ACTIVITY =>
Could you transcribe the records below exactly, leaving out every picture?

Collection entries =>
- - -

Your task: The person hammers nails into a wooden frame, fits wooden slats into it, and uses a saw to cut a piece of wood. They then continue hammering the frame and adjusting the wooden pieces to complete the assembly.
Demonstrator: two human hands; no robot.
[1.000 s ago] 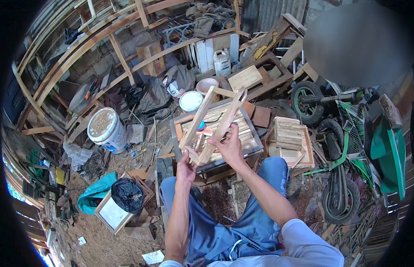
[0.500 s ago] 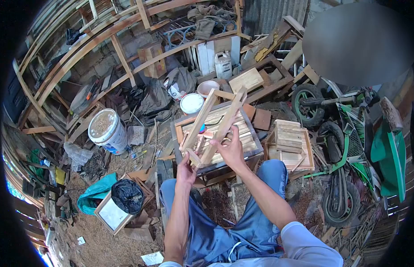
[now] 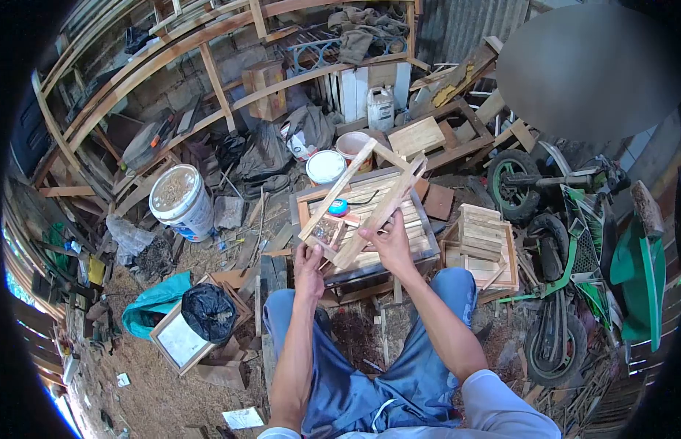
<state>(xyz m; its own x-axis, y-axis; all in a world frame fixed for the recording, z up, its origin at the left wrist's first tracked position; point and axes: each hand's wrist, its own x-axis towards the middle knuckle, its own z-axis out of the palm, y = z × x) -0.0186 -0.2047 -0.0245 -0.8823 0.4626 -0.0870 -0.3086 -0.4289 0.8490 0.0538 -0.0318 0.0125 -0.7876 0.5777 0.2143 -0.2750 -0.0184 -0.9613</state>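
Note:
A light wooden frame (image 3: pixel 380 207) of four joined strips is held tilted above a slatted wooden surface (image 3: pixel 421 233). My left hand (image 3: pixel 309 269) grips its near left corner with the fingers closed on the wood. Around the right-hand strip, lower down, my right hand (image 3: pixel 389 241) has its thumb and fingers closed. Through the frame's opening show a small blue round item (image 3: pixel 338 208) and a dark bent rod (image 3: pixel 364 199), both on the slatted surface.
A white bucket (image 3: pixel 190 212) stands at the left, and a crate with a black bag (image 3: pixel 208 314) lies lower left. Stacked slatted pieces (image 3: pixel 481 233) sit right of my knee. A small green motorbike (image 3: pixel 567 256) stands farther right. Curved wooden framework (image 3: pixel 157 58) spans the upper left.
The frame has tipped flatter and its opening shows wider, with both hands still on it. The whole view has shifted slightly.

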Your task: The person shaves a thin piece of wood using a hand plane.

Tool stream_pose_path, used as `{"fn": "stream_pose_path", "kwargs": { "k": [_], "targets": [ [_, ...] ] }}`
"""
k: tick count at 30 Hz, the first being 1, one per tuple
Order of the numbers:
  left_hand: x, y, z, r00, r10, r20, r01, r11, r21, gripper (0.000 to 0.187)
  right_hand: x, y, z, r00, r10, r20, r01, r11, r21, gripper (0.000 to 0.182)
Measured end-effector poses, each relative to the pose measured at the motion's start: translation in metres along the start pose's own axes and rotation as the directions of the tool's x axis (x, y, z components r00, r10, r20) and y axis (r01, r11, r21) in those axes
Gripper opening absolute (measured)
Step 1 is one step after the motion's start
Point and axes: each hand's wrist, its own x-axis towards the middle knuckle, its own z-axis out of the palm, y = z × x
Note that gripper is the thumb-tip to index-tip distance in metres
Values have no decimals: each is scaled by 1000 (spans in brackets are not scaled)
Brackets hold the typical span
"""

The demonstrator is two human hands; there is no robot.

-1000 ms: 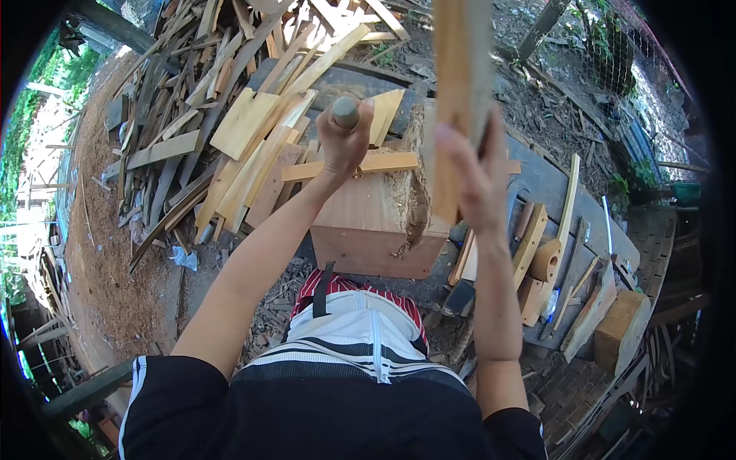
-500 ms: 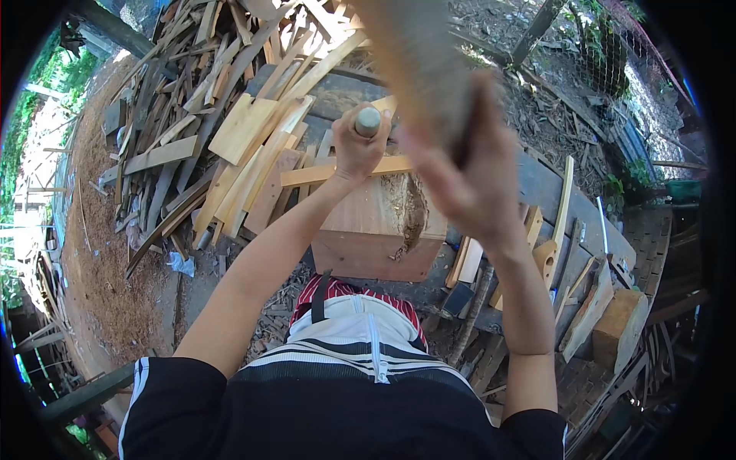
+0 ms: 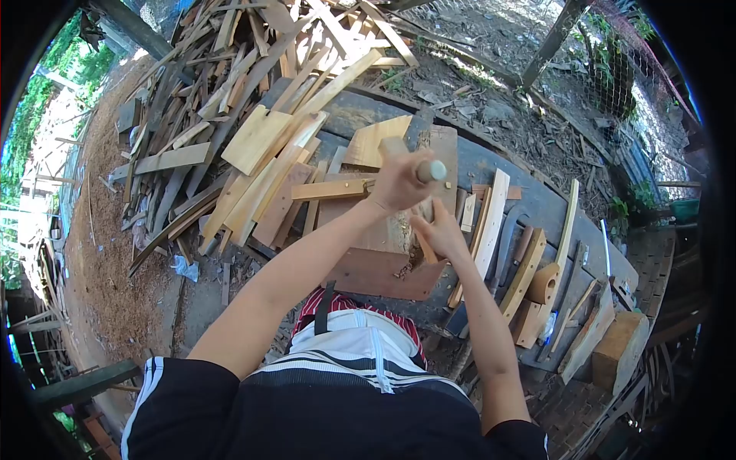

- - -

SOLUTION FOR THIS TASK =>
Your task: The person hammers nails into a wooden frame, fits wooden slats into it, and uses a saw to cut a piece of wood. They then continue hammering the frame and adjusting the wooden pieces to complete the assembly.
Demonstrator: two human hands; no robot.
[1.000 s ago] 
[0.500 s ago] 
[now] 
<state>(xyz m; its own x-axis, y-axis; all in a world frame fixed for the recording, z up, its origin at the left wrist's first tracked position; point and axes: each hand's wrist, its own x-axis towards the middle knuckle, its own z-axis out of the palm, y = z × x) -0.0186 -0.2047 -0.0245 -0.8823 0.4626 -0.0870 -0.3086 -0.4289 0.8490 0.0538 -0.0318 0.0125 -0.7876 0.5777 0.2143 -0.2750 -0.0184 -0.9613</state>
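Note:
A light wooden frame (image 3: pixel 380 207) of four joined strips is held tilted above a slatted wooden surface (image 3: pixel 421 233). My left hand (image 3: pixel 309 269) grips its near left corner with the fingers closed on the wood. Around the right-hand strip, lower down, my right hand (image 3: pixel 389 241) has its thumb and fingers closed. Through the frame's opening show a small blue round item (image 3: pixel 338 208) and a dark bent rod (image 3: pixel 364 199), both on the slatted surface.
A white bucket (image 3: pixel 190 212) stands at the left, and a crate with a black bag (image 3: pixel 208 314) lies lower left. Stacked slatted pieces (image 3: pixel 481 233) sit right of my knee. A small green motorbike (image 3: pixel 567 256) stands farther right. Curved wooden framework (image 3: pixel 157 58) spans the upper left.
The frame has tipped flatter and its opening shows wider, with both hands still on it. The whole view has shifted slightly.
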
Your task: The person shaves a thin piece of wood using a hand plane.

Tool stream_pose_path, used as `{"fn": "stream_pose_path", "kwargs": { "k": [_], "targets": [ [_, ...] ] }}`
"""
k: tick count at 30 Hz, the first being 1, one per tuple
Order of the numbers:
  left_hand: x, y, z, r00, r10, r20, r01, r11, r21, gripper (0.000 to 0.187)
  right_hand: x, y, z, r00, r10, r20, r01, r11, r21, gripper (0.000 to 0.182)
Measured end-effector poses, each relative to the pose measured at the motion's start: translation in metres along the start pose's own axes and rotation as the directions of the tool's x axis (x, y, z components r00, r10, r20) and y axis (r01, r11, r21) in those axes
Gripper opening absolute (measured)
Step 1 is one step after the motion's start
Point and axes: each hand's wrist, its own x-axis towards the middle knuckle, its own z-axis out of the palm, y = z × x
Note that gripper is the thumb-tip to index-tip distance in metres
Values have no decimals: each is scaled by 1000 (spans in brackets are not scaled)
Brackets hold the typical span
"""

The demonstrator is two human hands; there is no robot.

-1000 ms: 
-500 ms: 
+0 ms: 

That wraps up the answer.